I was at Lille on October 13, 1914, when the Germans took the town. During the first three months of my stay in France I was engaged in nursing work at the military hospital 105 at Lille. In the early part of December I travelled as well as I could, sometimes tramping and sometimes making use of peasants’ carts and local tramways, until I eventually reached Holland.
It is not, however, my intention to speak much of my adventures or of the war itself, but rather to depict, to the best of my ability, the effect which the dreadful events of our doings have had on the minds of the men and women I have met with over there; be they French, Belgian, or German. This article will be an attempt to give a series of short studies in psychology, rather than a dramatic account of a perilous journey.
I wish my readers to bear in mind at the outset that after October 13 I was in German territory, where, from that date onwards, I met with two kinds of people. On the one hand, the oppressors or Germans; on the other hand, the oppressed, namely, the French, Belgian, and a few English.
For a psychological study to be of value, such a distinction is useful to begin with, for one seldom finds the same frame of mind in the victor and the vanquished, in the oppressor and the oppressed.
Whilst endeavouring to give facts, I must distinguish between three types of people whom I met during my journey. First, civilians, French and Belgian; secondly, the hospital staff, doctors and nurses, mostly French, with the exception of two German doctors; thirdly, the military, officers and men, French and German, with a few British. I am obliged to make this division in order to make myself clear, as the events of the war do not seem to affect the people of these three divisions in the same way.
In what follows I shall for the most part depict types.
I met first with the civilian population. When I reached Lille, I found life there much as usual, excepting that all appeared very quiet. But a few days after my arrival Lille began to show an extraordinary and sad animation. The town, which had already given shelter to many refugees from Valenciennes and villages thereabouts, was suddenly crowded by the exodus of the inhabitants of Orchies; the latter town, it was reported, had been completely burnt to the ground by the Germans, only thirty houses having been left standing.
Life in Lille became horrible. In the streets one met long processions of miserable creatures, looking haggard and exhausted. Here was a woman with three tiny children, two of them in a dilapidated perambulator, the other she carried in her arms. She looked grey with the dust of the road: I followed her. She was going to the office of some local paper, whence these poor refugees were directed where to go to find food and shelter. Waiting at the door of the office were such numbers of these worn-out human beings that many of them, too tired to stand any longer, were sitting on the pavement whilst the children were eating pieces of bread.
One morning I followed the crowd going to get bread at the town hall. I saw a little boy of four standing at his mother’s side while she talked with another woman. The mother’s basket had been put down on the pavement and a round loaf of bread was partly coming out of it.

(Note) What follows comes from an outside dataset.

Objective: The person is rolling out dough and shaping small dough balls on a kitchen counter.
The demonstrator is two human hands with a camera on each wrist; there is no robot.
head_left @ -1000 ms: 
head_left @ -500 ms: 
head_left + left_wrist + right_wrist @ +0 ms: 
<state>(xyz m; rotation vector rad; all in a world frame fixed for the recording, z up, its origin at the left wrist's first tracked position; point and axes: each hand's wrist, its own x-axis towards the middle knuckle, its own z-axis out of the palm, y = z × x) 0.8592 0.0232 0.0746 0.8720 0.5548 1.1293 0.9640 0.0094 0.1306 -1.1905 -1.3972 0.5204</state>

The little mite kneeled down on the ground and, going at it with all his might, he began to eat off the loaf in a way which told a long, sad tale.
But what one met with amongst one’s friends was often more horrible than the sights in the streets. The tale of the destruction of Orchies had been believed almost everywhere before any explanation had been forthcoming, and in these days hatred began to rear its head when people talked of the Germans.